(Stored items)
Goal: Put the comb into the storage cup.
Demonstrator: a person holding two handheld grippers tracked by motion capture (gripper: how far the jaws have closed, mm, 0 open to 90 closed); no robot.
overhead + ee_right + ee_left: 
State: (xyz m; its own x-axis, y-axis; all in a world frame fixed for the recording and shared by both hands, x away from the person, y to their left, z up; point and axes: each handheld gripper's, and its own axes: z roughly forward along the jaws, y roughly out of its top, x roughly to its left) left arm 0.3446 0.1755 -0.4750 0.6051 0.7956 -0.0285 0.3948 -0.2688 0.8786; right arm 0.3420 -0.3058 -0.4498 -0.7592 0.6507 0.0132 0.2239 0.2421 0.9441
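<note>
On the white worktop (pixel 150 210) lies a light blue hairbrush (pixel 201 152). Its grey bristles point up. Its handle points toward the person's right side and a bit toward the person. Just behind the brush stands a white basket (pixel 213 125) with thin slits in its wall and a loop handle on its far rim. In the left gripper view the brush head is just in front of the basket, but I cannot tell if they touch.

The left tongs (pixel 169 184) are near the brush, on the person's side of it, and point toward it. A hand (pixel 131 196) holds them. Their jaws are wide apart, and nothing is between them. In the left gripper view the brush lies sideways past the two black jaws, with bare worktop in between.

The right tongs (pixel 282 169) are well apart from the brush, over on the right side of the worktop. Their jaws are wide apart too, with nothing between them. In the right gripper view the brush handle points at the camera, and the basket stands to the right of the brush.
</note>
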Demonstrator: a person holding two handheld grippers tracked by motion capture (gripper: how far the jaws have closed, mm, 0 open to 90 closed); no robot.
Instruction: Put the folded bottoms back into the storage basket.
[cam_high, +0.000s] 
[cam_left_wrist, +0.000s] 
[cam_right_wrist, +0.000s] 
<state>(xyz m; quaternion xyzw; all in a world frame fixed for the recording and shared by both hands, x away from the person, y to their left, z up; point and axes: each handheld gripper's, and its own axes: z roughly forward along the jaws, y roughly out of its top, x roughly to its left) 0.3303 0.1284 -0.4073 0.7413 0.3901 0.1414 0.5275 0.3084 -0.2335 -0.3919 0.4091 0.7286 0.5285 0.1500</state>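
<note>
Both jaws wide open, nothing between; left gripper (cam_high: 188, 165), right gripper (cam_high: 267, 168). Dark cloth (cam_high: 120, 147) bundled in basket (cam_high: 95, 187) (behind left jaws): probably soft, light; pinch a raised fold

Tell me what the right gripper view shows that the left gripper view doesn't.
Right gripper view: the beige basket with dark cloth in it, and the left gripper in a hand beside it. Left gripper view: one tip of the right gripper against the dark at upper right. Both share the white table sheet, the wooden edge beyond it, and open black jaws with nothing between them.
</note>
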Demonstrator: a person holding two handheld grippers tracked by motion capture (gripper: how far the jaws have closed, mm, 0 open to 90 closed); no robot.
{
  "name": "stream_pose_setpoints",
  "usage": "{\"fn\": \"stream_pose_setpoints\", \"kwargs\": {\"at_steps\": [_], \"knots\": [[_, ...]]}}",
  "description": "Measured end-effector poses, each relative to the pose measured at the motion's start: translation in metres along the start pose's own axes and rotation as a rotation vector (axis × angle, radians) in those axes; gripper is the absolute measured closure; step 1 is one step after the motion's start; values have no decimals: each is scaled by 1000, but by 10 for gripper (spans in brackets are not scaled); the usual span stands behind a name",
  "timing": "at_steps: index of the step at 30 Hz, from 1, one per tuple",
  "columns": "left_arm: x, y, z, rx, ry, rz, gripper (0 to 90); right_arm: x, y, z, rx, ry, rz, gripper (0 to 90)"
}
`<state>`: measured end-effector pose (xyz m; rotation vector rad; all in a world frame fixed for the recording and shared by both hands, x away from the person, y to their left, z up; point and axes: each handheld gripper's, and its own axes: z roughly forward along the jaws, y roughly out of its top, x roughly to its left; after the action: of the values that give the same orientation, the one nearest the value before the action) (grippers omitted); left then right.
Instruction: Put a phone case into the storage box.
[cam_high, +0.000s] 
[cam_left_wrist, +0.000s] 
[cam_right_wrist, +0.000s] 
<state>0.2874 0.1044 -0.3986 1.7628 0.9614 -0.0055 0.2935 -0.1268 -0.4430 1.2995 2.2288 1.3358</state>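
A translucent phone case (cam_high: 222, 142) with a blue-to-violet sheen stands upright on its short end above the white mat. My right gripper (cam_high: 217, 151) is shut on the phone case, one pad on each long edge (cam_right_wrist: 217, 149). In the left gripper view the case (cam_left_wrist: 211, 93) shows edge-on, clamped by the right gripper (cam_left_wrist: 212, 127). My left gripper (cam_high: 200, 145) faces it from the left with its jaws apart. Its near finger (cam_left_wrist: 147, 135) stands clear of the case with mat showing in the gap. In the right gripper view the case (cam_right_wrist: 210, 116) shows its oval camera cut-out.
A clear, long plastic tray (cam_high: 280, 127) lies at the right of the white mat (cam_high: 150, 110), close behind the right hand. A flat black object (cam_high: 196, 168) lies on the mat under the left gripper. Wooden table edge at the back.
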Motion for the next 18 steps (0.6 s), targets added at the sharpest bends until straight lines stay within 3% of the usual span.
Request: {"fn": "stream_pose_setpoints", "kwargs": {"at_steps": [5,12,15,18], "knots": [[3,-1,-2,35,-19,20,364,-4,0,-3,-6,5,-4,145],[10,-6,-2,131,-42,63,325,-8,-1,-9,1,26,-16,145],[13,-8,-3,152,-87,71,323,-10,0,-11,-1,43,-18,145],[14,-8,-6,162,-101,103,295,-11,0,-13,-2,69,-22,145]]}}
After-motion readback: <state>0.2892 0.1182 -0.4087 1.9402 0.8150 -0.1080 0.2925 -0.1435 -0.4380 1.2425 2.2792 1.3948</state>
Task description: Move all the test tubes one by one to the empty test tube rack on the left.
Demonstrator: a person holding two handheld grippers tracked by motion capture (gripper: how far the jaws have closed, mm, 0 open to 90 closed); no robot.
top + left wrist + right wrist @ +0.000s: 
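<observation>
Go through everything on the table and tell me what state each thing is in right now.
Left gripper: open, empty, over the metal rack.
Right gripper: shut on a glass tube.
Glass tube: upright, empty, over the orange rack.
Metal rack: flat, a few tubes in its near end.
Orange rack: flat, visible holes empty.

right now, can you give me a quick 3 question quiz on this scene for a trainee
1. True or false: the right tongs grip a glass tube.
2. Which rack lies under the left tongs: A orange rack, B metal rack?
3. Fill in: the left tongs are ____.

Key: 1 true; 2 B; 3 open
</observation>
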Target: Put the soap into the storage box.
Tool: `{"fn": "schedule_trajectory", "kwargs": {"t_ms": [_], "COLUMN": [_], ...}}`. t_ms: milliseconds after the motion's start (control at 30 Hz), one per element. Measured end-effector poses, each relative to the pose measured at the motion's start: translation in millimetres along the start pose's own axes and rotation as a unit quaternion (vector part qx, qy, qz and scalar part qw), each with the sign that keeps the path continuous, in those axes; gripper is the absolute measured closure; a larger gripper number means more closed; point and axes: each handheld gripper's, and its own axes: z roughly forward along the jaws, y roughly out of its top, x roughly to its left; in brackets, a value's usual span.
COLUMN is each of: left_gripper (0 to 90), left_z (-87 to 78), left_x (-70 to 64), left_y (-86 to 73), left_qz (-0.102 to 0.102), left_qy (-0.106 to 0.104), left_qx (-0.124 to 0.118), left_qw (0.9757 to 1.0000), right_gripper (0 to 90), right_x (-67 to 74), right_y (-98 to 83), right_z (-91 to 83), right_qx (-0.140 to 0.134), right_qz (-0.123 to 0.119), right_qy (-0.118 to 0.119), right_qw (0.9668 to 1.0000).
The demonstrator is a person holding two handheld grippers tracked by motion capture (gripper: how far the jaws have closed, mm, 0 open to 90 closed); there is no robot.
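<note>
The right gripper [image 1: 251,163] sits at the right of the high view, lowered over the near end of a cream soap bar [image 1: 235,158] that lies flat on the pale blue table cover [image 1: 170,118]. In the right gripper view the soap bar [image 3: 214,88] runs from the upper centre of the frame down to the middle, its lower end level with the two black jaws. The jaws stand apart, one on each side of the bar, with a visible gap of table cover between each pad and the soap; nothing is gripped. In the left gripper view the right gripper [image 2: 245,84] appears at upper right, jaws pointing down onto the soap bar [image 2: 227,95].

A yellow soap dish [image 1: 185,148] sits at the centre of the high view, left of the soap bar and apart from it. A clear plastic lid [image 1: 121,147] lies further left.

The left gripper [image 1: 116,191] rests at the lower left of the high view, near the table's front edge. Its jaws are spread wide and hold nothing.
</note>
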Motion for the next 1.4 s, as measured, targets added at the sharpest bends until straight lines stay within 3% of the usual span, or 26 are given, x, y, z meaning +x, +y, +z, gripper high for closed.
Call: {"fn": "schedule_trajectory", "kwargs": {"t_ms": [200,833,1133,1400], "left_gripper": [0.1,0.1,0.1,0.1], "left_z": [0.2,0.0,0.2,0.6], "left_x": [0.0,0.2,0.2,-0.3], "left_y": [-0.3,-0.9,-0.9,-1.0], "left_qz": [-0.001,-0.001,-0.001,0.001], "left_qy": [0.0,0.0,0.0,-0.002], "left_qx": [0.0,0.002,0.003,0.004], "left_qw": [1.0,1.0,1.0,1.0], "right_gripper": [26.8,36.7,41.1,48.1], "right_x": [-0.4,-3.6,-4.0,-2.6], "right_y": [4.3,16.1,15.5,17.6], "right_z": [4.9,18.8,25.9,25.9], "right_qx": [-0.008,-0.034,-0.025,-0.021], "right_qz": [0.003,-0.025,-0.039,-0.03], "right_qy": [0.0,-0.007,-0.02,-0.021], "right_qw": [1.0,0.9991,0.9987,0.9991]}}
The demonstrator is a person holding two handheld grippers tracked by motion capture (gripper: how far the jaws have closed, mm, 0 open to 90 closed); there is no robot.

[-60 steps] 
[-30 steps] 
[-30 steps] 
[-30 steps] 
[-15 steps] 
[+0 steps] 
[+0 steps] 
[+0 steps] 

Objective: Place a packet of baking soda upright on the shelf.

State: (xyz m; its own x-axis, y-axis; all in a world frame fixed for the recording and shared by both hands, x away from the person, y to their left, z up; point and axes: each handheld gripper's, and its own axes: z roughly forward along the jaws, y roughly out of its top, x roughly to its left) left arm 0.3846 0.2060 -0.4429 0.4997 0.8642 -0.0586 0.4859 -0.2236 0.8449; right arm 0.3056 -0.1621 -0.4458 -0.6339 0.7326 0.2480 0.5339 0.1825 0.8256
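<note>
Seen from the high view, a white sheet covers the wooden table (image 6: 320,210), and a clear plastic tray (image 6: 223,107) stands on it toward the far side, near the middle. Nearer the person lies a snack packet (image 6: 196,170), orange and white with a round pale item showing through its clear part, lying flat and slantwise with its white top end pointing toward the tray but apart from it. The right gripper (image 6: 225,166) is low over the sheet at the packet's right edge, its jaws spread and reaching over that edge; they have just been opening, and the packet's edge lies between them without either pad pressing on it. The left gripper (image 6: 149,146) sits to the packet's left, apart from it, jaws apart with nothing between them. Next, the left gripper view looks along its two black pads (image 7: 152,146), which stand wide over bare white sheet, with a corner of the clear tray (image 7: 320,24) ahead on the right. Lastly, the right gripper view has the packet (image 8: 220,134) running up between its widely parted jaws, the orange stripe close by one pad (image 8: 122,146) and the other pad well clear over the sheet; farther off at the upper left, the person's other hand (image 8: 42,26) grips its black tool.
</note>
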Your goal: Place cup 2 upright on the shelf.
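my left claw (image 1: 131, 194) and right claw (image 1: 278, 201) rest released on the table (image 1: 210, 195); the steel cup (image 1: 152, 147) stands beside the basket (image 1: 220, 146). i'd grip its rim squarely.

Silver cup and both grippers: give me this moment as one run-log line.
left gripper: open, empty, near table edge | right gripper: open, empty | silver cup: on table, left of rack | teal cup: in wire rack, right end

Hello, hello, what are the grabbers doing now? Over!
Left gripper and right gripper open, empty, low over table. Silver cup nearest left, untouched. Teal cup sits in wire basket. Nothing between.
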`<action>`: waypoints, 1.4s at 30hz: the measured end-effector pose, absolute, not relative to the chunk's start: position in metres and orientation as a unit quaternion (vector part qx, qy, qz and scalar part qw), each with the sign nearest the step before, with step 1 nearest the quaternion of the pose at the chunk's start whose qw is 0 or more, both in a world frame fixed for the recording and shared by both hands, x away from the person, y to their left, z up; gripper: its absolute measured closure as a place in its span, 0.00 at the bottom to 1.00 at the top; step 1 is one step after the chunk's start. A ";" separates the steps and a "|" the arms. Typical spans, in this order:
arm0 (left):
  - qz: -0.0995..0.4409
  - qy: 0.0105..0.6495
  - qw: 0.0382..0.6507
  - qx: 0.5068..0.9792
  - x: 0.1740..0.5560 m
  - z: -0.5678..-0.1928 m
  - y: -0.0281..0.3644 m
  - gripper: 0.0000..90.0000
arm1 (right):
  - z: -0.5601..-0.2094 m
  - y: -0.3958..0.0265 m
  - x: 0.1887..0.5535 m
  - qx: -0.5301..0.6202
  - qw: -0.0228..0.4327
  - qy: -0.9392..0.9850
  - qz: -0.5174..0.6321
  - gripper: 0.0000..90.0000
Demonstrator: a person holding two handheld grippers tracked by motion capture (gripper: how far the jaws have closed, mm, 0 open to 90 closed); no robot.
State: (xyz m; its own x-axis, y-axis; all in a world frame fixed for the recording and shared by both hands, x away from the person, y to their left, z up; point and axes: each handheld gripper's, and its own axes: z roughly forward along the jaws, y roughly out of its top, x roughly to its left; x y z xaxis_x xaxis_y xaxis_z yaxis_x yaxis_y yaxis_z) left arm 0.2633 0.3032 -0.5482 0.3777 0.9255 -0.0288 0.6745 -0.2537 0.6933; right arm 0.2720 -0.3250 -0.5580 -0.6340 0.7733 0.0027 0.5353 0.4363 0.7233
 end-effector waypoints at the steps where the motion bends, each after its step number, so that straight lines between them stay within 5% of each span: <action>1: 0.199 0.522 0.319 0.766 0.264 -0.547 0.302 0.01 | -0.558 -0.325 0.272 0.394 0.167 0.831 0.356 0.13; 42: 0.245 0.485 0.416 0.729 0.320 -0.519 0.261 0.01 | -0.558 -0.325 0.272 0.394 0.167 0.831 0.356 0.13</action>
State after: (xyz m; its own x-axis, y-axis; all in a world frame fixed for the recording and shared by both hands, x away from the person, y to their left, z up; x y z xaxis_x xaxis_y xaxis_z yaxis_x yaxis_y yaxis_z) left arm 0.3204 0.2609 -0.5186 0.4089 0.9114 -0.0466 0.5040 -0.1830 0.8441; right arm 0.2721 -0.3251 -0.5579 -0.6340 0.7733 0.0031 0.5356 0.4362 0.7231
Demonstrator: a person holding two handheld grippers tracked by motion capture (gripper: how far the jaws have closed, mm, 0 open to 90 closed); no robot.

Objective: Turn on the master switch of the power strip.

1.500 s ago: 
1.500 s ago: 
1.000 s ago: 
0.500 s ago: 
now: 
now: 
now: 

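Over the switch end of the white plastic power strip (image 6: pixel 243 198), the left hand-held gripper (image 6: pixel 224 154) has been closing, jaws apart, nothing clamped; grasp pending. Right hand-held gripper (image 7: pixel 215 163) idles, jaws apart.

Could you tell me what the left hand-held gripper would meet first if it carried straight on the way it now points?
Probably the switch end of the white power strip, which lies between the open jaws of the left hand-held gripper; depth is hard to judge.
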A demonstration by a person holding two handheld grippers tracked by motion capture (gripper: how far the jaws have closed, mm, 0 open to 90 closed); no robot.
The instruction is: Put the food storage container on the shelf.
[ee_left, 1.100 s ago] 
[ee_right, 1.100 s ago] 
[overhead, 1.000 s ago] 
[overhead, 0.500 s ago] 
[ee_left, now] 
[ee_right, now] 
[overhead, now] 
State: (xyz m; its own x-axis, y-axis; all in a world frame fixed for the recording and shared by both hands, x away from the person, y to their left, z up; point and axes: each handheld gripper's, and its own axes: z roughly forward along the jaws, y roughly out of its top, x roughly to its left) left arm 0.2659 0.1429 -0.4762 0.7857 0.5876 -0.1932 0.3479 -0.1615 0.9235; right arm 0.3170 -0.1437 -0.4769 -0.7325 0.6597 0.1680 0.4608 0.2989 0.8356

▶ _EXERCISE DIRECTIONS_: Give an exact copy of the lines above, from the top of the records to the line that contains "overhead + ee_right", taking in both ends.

▶ _PROBLEM SOLUTION_:
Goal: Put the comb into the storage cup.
Demonstrator: a person holding two handheld grippers tracked by motion capture (gripper: how far the jaws have closed, mm, 0 open to 90 closed); no robot.
overhead + ee_right + ee_left: 

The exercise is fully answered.